**What the task asks**: Below are the records. Retype exactly the lines between the lines holding "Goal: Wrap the" and "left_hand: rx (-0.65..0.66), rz", inclusive.

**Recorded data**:
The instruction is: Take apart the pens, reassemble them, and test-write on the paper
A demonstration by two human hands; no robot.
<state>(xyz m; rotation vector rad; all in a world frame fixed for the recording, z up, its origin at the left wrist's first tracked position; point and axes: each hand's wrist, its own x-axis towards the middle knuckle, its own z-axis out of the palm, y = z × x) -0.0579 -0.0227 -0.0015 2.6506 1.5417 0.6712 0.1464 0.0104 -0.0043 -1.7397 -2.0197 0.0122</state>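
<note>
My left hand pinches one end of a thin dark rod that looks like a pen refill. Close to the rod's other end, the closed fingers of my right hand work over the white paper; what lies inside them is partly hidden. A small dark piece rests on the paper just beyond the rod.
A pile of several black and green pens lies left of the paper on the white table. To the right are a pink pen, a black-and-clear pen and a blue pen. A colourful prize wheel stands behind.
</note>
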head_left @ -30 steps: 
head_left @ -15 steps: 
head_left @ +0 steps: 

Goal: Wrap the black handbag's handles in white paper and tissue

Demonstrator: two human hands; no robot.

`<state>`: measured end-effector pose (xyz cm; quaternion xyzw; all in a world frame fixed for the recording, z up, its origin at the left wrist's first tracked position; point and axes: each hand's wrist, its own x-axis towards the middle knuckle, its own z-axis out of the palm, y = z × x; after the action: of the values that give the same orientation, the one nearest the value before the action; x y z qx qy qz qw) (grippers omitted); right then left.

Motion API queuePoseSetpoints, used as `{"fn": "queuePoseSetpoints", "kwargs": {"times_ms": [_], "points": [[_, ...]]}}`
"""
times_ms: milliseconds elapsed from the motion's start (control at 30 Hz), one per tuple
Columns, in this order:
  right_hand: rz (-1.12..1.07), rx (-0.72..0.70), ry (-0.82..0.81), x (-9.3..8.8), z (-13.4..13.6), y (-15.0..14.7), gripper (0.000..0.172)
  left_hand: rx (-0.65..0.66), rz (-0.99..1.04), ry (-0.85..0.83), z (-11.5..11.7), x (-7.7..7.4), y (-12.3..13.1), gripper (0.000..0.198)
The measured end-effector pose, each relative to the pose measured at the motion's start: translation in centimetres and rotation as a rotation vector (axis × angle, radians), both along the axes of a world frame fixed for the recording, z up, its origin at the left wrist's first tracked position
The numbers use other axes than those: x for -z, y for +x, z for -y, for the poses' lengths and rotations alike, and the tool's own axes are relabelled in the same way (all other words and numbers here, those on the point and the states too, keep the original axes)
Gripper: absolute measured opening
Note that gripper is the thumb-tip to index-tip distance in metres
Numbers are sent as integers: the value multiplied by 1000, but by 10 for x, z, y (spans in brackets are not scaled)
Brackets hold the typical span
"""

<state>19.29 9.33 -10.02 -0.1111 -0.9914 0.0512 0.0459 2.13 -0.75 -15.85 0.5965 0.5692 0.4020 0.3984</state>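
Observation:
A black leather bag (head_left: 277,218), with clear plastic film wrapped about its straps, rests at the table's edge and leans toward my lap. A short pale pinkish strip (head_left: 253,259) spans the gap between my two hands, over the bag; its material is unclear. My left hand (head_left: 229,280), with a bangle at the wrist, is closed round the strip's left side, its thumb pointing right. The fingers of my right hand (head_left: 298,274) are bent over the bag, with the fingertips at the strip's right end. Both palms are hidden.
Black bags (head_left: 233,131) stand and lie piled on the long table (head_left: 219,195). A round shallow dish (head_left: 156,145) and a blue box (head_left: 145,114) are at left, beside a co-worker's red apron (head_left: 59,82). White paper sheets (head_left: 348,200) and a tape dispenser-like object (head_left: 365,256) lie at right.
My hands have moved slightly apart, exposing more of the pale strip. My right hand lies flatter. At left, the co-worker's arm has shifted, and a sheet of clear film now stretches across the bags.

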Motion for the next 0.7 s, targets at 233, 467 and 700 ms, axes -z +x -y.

**Completed exercise**:
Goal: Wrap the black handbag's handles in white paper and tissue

Demonstrator: two human hands; no robot.

`<state>`: measured end-effector pose (xyz cm; quaternion xyzw; all in a world frame fixed for the recording, z up, its origin at the left wrist's first tracked position; point and axes: each hand's wrist, its own x-axis towards the middle knuckle, its own z-axis out of the palm, y = z × x; after the action: of the values that give the same orientation, the one nearest the value before the action; x y z qx qy qz qw) (grippers omitted); right then left.

Motion API queuePoseSetpoints, used as `{"fn": "queuePoseSetpoints", "kwargs": {"times_ms": [_], "points": [[_, ...]]}}`
"""
times_ms: milliseconds elapsed from the motion's start (control at 30 Hz), one per tuple
Columns, in this order:
  right_hand: rz (-1.12..1.07), rx (-0.72..0.70), ry (-0.82..0.81), x (-9.3..8.8), z (-13.4..13.6), y (-15.0..14.7), gripper (0.000..0.172)
  left_hand: rx (-0.65..0.66), rz (-0.99..1.04), ry (-0.85..0.83), z (-11.5..11.7), x (-7.7..7.4), y (-12.3..13.1), gripper (0.000..0.198)

This exercise has now been completed.